— Осколками посекло. Мы толком не смотрели, торопились.
— Принесем сюда, посмотрим.
— Только он… — начал было я.
Перемога насторожился:
— Что еще?
— Он, товарищ военврач, тоже немец, — сказал я.
— Да какая мне разница! — заревел Перемога. — Немец? Очень хорошо! Нашего было бы жалко, а немца — ничуть. А с вами что? Пьяный? В глаза смотреть, в глаза!
— Ничего. Немножко контузило. Там еще водителю нашему кожу на голове содрало. Его бы тоже…
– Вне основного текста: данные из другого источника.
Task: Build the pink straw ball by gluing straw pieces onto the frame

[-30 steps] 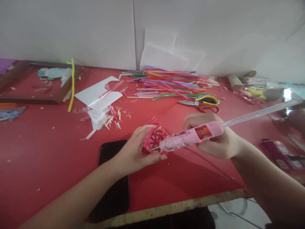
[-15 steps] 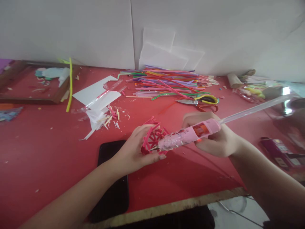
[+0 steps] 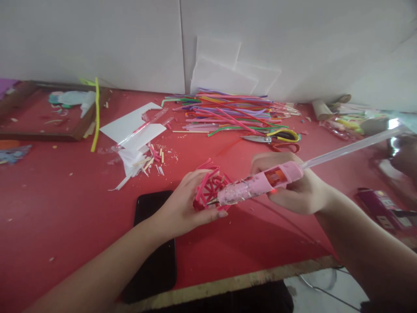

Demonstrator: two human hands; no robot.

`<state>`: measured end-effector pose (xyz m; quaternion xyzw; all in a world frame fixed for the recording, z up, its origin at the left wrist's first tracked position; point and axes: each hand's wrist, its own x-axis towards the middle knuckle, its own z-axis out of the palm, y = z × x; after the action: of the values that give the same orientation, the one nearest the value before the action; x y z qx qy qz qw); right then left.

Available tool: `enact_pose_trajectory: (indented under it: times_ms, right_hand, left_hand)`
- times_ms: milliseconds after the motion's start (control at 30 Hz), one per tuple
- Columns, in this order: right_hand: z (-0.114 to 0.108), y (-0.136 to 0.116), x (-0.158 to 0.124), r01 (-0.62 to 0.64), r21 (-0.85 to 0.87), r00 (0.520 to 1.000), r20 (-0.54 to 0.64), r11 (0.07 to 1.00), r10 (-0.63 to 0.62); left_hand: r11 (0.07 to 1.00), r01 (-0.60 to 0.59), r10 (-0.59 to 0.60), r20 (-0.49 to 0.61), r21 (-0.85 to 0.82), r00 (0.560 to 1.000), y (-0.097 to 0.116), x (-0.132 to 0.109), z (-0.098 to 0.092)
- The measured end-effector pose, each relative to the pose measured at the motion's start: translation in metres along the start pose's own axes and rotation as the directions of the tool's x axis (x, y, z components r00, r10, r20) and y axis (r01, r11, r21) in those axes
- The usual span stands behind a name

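In the right hand [image 3: 295, 187] a pink glue gun [image 3: 244, 190] is gripped, its tip kept nearly unmoved; work at one spot seems continued. In the left hand [image 3: 184, 198] a red cage [image 3: 207, 188] of crossing strips is clasped, over the near middle of the table [image 3: 234, 248], right of a phone [image 3: 156, 269].

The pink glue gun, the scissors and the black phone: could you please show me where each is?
Pink glue gun [image 3: 256, 186]: head view, middle of its body.
Scissors [image 3: 267, 139]: head view, pivot below the handles' start.
Black phone [image 3: 158, 266]: head view, near part of its face.
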<state>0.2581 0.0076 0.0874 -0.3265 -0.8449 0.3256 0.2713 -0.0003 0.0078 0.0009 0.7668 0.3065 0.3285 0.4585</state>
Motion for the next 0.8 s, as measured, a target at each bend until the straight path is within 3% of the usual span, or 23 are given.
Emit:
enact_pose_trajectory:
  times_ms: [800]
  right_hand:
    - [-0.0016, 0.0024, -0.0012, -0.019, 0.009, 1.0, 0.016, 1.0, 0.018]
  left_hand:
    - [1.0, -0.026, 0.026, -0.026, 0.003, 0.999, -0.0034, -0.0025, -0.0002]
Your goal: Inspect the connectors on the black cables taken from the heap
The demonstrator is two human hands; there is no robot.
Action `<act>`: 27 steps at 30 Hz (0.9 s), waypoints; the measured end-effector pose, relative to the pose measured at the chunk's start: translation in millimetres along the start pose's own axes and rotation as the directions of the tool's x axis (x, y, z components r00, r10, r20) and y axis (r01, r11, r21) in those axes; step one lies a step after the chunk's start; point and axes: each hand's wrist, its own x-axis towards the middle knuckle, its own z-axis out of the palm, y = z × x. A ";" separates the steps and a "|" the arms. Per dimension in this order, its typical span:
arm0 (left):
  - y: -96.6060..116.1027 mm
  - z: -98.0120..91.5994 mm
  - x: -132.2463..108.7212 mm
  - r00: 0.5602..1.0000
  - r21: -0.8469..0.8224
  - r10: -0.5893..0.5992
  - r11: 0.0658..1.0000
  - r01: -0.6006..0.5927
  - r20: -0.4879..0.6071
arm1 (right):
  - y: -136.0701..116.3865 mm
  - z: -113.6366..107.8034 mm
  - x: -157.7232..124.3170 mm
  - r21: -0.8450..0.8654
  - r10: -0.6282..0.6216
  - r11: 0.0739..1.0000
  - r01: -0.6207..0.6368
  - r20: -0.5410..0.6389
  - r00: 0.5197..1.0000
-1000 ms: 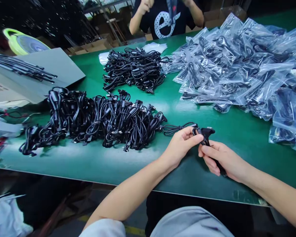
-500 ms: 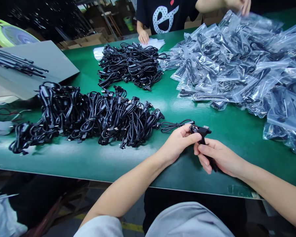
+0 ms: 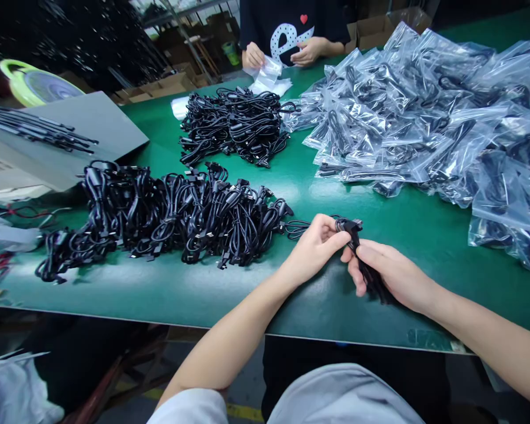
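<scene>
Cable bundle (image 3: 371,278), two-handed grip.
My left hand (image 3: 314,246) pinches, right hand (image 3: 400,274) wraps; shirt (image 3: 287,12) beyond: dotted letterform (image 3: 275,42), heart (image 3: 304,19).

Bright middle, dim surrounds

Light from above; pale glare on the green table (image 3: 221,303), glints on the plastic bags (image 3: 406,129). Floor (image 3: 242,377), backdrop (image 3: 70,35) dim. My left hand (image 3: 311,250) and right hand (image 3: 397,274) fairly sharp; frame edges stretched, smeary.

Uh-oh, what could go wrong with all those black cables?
The cable bundle between the left hand and right hand might slip if the fingers loosen. The coil beside the left hand could get snagged, lying so close. The plastic bags are heaped up, so some might slide.
</scene>
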 end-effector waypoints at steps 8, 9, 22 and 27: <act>4.2 3.7 -7.2 0.976 0.181 0.214 0.962 -0.203 -0.045 | 0.9 -4.2 -2.5 -0.782 -0.390 0.620 0.063 -0.238 0.890; 3.9 4.5 -7.3 0.979 0.160 0.199 0.969 -0.189 -0.047 | 3.5 -4.7 -2.1 -0.838 -0.433 0.543 0.051 -0.227 0.872; -2.8 1.8 1.3 0.995 -0.027 0.074 0.997 -0.076 -0.062 | 18.9 -3.8 0.4 -0.996 -0.663 0.072 0.049 -0.011 0.748; -3.5 1.5 2.6 0.995 -0.027 0.076 0.997 -0.078 -0.067 | 23.1 -4.3 1.1 -0.991 -0.653 0.123 0.053 -0.041 0.756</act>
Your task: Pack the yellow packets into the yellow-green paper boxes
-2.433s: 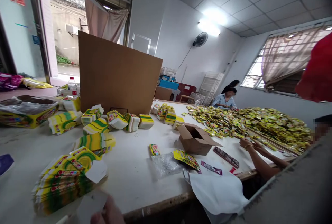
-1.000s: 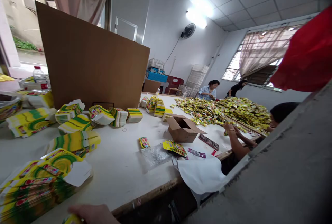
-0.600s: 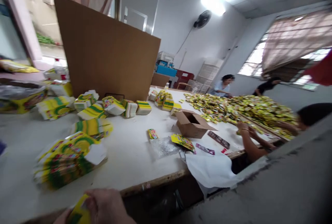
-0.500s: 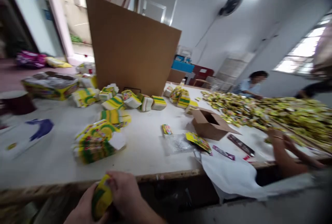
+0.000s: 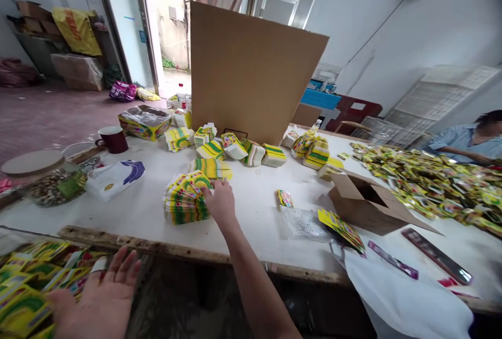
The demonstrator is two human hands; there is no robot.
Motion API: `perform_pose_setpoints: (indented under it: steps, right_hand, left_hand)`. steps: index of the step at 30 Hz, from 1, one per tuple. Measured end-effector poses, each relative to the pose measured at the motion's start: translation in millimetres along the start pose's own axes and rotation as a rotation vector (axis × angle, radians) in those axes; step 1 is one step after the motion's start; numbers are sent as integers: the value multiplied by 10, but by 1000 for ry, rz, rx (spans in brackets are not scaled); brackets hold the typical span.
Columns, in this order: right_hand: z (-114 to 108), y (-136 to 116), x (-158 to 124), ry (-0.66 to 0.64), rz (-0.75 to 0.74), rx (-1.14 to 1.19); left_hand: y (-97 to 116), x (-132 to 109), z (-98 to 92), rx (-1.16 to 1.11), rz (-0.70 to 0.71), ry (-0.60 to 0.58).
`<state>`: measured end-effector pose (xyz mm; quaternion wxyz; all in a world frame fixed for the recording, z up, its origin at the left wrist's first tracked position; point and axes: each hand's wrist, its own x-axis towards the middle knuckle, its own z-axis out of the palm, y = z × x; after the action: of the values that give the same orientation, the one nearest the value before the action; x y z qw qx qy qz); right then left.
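Observation:
My left hand (image 5: 98, 297) is open with the palm up and fingers stretched out, holding nothing. It hovers beside a heap of yellow-and-green printed cartons (image 5: 27, 297) below the table edge at the lower left. My right hand (image 5: 221, 203) reaches over the table to a fanned stack of flat yellow-and-green cartons (image 5: 182, 200). Its thumb and fingers close on the stack's right end, at the top carton; the exact grip is partly hidden. Just behind the stack lie more flat cartons (image 5: 207, 166).
Carton bundles (image 5: 274, 155) line the table before a tall cardboard sheet (image 5: 254, 72). Rightward are an open brown box (image 5: 364, 203), a plastic bag (image 5: 304, 224) and a heap of small yellow packets (image 5: 431, 177), where another person (image 5: 458, 140) sits. A jar (image 5: 50, 182) and mug (image 5: 113, 139) stand left.
The yellow carton both hands held is out of them. My left hand has moved left and opened; my right hand has reached forward to the stack. The view has swung left.

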<state>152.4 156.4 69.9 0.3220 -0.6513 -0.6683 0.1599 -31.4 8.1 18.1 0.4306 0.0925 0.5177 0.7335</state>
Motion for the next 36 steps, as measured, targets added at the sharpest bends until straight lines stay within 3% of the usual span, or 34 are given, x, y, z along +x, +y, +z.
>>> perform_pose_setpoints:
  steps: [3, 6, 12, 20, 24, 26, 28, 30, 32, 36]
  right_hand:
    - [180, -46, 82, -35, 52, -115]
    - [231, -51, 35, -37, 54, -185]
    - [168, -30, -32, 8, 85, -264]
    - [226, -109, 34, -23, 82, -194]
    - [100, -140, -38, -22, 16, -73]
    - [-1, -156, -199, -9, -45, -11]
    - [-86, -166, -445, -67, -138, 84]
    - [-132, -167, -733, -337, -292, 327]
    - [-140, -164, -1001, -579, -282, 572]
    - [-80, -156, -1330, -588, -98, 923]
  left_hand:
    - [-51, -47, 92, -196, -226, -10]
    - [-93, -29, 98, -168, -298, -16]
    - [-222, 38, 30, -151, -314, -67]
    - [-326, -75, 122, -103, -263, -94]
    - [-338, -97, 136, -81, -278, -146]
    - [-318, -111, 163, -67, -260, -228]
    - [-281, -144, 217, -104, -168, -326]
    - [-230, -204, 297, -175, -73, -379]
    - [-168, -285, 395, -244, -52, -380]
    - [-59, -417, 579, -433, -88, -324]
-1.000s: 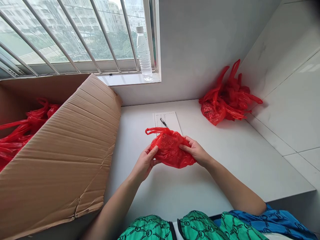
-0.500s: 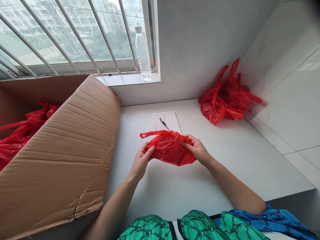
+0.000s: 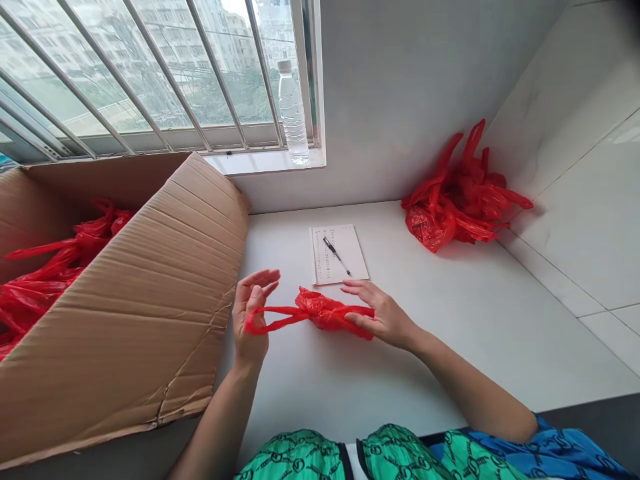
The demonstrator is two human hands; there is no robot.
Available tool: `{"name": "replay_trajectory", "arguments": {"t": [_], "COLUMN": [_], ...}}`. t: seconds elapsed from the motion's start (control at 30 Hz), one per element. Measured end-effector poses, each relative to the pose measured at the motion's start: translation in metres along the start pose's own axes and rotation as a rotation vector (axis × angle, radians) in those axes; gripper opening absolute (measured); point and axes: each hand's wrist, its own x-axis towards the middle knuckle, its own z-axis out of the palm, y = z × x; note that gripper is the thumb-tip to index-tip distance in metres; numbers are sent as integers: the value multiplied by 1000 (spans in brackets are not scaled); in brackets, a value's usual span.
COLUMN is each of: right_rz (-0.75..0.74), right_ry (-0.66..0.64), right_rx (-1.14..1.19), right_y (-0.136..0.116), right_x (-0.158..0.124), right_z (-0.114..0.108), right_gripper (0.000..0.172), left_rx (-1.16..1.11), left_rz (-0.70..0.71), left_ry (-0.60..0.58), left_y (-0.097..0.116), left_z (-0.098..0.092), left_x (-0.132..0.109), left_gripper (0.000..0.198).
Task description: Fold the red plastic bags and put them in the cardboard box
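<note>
Above the table (image 3: 320,383), left hand (image 3: 249,317) spread, right hand (image 3: 384,317) pinches a red bag (image 3: 323,311).

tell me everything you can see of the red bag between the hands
The red bag looks like thin, glossy, crinkled plastic. Its body is bunched into a narrow, sideways bundle, and a slim handle loop stretches left, its end crossing in front of the left hand. The thumb of the right hand overlaps its right end. It appears above the white table, nearer the person than the notebook; whether it touches the tabletop, or holds anything, cannot be told.
</note>
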Motion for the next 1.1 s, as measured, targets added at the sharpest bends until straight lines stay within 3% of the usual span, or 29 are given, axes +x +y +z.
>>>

Некрасивая пожилая санитарка остановилась возле меня.
— Чего вы ждете, товарищ лейтенант? — спросила она. — Помогите с носилками.
Я выволок тяжелые носилки на крыльцо. Там топтался Чесноков.
— Давай, — сказал он, кивая на носилки. — Иди к своей фрау. Она молодец, хорошо держится, но и ее до предела доводить не стоит.
— А Гортензий?
— Иди, иди, — повторил Чесноков. — Без тебя управимся.
Геллер помог Чеснокову переложить Шаренберга на носилки. Санитарка шла рядом, посматривая в лицо раненого. Окровавленный Гортензий замыкал шествие и что-то бубнил.
Луиза проводила их взглядом, но спросить ничего не успела.
Я повернулся к ней:
— Вы готовы, фрау Шпеер?
Луиза побледнела, миновала Кролля, так и стоявшего с раскрытым ртом, и открыла дверь флигеля.
— Здрасьте, — в спину ей запоздало проговорил рыжий.
Во флигеле, где помещались пленные немцы, оказалось темно, глаза не сразу привыкли. Перемога не обманул — поставил двухъярусные нары, постелил тюфяки, дал одеяла. Посреди комнаты топилась буржуйка. Рейхенау подкладывал туда маленькие полешки.
На верхней койке дрых, раскрыв рот и похрапывая, Леер, а сын Луизы лежал на нижней, закутанный в два одеяла, и безмолвно наблюдал за действиями Фрица.
Луиза оглядела помещение, впилась взглядом в Леера, резко отвернулась, подбежала к Рейхенау. Тот встал, выпрямился и приветствовал ее четким наклоном головы, после чего побелел и схватился рукой за нары, чтобы не упасть.
Луиза безразлично скользнула глазами по Шпееру, метнулась ко мне, схватила за ворот и прямо в лицо закричала:
— Где он?
Кролль с грохотом выронил ведро.
Честно сказать, я растерялся.
— Где он?! — снова вскрикнула Луиза. — Мать твою, русская свинья, где он?..
Я молча отцепил от себя ее пальцы, взял за запястья и отодвинул подальше. Она не сопротивлялась, только смотрела на меня ледяными, полными ярости глазами.
Тут Шпеер пошевелился наконец на нарах и еле слышно произнес:
— Мама.
Луиза глухо ахнула, схватилась ладонями за щеки и вылетела из комнаты.
Я споткнулся о ведро и приказал Кроллю:
— Прибери.
Луиза стояла, прислонившись к стене флигеля, и сильно дышала, глядя в небо. Я потоптался рядом с ней, а потом громко сказал:
— Хватит валять дурака, фрау Шпеер. Идите туда. Вы же к нему приехали, вот и идите.
— Старик, старик… — шептала она.
— Да ничего он не старик, я по бумагам смотрел, ему тридцать шесть! — рявкнул я. — Полежит в тепле, поест нормальной каши, отдохнет — будет на человека похож.
Она оттолкнулась от стены и, не глядя на меня, вернулась в комнату.
Мы с Гортензием курили. У Гортензия из-под шапки белела свежая повязка. Он спросил, куда поедем дальше.
Я сказал, что, видимо, в штаб Шестьдесят четвертой армии.
— Ага, — безразлично сказал Гортензий и бросил на снег окурок. — А с летчиком пораненным чего делать будем?
— Доставят как миленькие, если будет транспортабелен…
Я заглянул во флигель. Леер по-прежнему спал, Рейхенау сидел на нарах и что-то страдальчески штопал. Кролль хлопотал возле печки.